*REQUIREMENT:* From the first line to the last, give the listing again exactly.

*GIVEN DATA:*

..............................

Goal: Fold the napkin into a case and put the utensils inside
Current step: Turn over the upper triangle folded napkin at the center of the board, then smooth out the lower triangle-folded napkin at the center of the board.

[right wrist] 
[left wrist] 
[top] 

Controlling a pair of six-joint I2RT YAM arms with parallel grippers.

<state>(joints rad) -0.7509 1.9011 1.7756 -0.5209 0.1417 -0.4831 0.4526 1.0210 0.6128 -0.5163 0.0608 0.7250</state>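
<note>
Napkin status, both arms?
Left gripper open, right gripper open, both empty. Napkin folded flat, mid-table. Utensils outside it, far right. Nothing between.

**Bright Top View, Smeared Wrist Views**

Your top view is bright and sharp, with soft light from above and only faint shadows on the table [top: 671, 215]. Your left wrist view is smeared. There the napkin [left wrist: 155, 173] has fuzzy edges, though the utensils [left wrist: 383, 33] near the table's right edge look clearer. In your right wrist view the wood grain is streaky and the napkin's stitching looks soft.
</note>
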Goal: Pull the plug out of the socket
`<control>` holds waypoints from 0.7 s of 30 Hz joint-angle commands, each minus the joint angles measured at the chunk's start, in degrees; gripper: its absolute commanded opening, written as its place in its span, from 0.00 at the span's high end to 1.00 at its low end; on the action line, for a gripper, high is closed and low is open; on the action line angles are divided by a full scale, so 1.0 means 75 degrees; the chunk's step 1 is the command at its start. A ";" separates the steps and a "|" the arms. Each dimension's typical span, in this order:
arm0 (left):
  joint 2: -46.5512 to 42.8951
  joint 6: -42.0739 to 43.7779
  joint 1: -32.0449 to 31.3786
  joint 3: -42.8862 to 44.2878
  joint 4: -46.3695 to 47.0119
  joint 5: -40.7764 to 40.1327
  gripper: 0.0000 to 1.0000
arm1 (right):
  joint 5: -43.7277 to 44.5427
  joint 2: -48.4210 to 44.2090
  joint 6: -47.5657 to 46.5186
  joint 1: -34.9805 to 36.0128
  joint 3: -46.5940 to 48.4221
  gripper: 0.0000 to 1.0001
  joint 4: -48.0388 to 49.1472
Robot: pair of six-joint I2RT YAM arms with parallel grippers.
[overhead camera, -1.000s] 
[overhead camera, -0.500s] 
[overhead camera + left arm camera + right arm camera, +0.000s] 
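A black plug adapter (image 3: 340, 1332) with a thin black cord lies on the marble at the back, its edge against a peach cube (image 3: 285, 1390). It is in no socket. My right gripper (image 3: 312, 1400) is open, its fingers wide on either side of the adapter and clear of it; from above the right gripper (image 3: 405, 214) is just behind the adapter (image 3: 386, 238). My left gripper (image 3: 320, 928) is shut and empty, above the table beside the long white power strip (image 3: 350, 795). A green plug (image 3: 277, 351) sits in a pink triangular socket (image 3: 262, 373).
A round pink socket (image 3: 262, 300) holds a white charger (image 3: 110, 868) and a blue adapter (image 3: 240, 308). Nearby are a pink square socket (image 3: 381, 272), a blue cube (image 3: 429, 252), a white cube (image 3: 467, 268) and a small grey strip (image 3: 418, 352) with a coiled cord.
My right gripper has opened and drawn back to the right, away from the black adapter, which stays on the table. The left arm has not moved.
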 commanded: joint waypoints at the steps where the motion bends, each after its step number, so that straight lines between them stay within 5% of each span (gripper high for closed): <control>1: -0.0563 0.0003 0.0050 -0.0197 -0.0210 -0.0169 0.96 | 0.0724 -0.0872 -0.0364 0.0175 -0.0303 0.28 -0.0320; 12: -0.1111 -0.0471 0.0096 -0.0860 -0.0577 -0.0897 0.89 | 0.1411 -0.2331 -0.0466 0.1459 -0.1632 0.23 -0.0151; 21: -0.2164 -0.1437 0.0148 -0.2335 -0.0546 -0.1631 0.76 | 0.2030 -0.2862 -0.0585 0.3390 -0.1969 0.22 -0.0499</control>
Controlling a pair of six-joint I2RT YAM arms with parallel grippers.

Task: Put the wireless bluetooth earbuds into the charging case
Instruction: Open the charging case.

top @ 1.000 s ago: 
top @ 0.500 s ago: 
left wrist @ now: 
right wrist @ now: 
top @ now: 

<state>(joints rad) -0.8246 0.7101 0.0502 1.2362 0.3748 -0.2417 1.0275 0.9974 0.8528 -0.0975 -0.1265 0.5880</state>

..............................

*PROBLEM SOLUTION:*
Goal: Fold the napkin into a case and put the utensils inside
Current step: Turn over the upper triangle folded napkin at the center of the board, then smooth out the lower triangle-folded napkin at the center of the board.

[right wrist] 
[left wrist] 
[top] 

Controlling a pair of six-joint I2RT YAM arms with parallel grippers.

<state>(joints rad) -0.7509 1.9011 1.7756 -0.5209 0.1417 -0.4831 0.4526 1.0210 0.6128 -0.5163 0.0608 0.7250</state>
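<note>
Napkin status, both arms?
Left gripper open, right gripper open, both empty. Napkin folded flat, mid-table. Utensils outside it, far right. Nothing between.

**Bright Top View, Smeared Wrist Views**

Your top view is bright and sharp, with soft light from above and only faint shadows on the table [top: 671, 215]. Your left wrist view is smeared. There the napkin [left wrist: 155, 173] has fuzzy edges, though the utensils [left wrist: 383, 33] near the table's right edge look clearer. In your right wrist view the wood grain is streaky and the napkin's stitching looks soft.
</note>
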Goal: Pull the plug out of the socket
`<control>` holds waypoints from 0.7 s of 30 Hz joint-angle commands, each minus the joint angles measured at the chunk's start, in degrees; gripper: its absolute commanded opening, written as its place in its span, from 0.00 at the span's high end to 1.00 at its low end; on the action line, for a gripper, high is closed and low is open; on the action line angles are divided by a full scale, so 1.0 means 75 degrees; the chunk's step 1 is the command at its start. A ";" separates the steps and a "|" the arms. Each dimension's typical span, in this order:
arm0 (left):
  joint 2: -46.5512 to 42.8951
  joint 6: -42.0739 to 43.7779
  joint 1: -32.0449 to 31.3786
  joint 3: -42.8862 to 44.2878
  joint 4: -46.3695 to 47.0119
  joint 5: -40.7764 to 40.1327
  gripper: 0.0000 to 1.0000
arm1 (right):
  joint 5: -43.7277 to 44.5427
  joint 2: -48.4210 to 44.2090
  joint 6: -47.5657 to 46.5186
  joint 1: -34.9805 to 36.0128
  joint 3: -46.5940 to 48.4221
  gripper: 0.0000 to 1.0001
  joint 4: -48.0388 to 49.1472
Robot: pair of six-joint I2RT YAM arms with parallel grippers.
[overhead camera, -1.000s] 
[overhead camera, -0.500s] 
[overhead camera + left arm camera + right arm camera, +0.000s] 
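A black plug adapter (image 3: 340, 1332) with a thin black cord lies on the marble at the back, its edge against a peach cube (image 3: 285, 1390). It is in no socket. My right gripper (image 3: 312, 1400) is open, its fingers wide on either side of the adapter and clear of it; from above the right gripper (image 3: 405, 214) is just behind the adapter (image 3: 386, 238). My left gripper (image 3: 320, 928) is shut and empty, above the table beside the long white power strip (image 3: 350, 795). A green plug (image 3: 277, 351) sits in a pink triangular socket (image 3: 262, 373).
A round pink socket (image 3: 262, 300) holds a white charger (image 3: 110, 868) and a blue adapter (image 3: 240, 308). Nearby are a pink square socket (image 3: 381, 272), a blue cube (image 3: 429, 252), a white cube (image 3: 467, 268) and a small grey strip (image 3: 418, 352) with a coiled cord.
My right gripper has opened and drawn back to the right, away from the black adapter, which stays on the table. The left arm has not moved.
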 commanded: joint waypoints at the steps where the motion bends, each after its step number, so that straight lines between them stay within 5% of each span (gripper high for closed): <control>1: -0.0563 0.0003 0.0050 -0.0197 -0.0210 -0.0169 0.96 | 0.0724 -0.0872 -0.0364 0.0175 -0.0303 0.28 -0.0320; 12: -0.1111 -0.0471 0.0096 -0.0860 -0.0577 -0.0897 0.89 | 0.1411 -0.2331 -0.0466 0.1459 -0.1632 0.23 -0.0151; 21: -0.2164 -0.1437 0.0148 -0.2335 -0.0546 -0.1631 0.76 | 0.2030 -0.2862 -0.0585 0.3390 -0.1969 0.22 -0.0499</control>
Controlling a pair of six-joint I2RT YAM arms with parallel grippers.

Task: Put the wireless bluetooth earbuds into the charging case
Instruction: Open the charging case.

top @ 1.000 s ago: 
top @ 0.500 s ago: 
left wrist @ now: 
right wrist @ now: 
top @ now: 

<state>(joints rad) -0.8246 0.7101 0.0502 1.2362 0.3748 -0.2417 1.0275 0.9974 0.8528 -0.0975 -0.1265 0.5880</state>

The exercise requires no more work.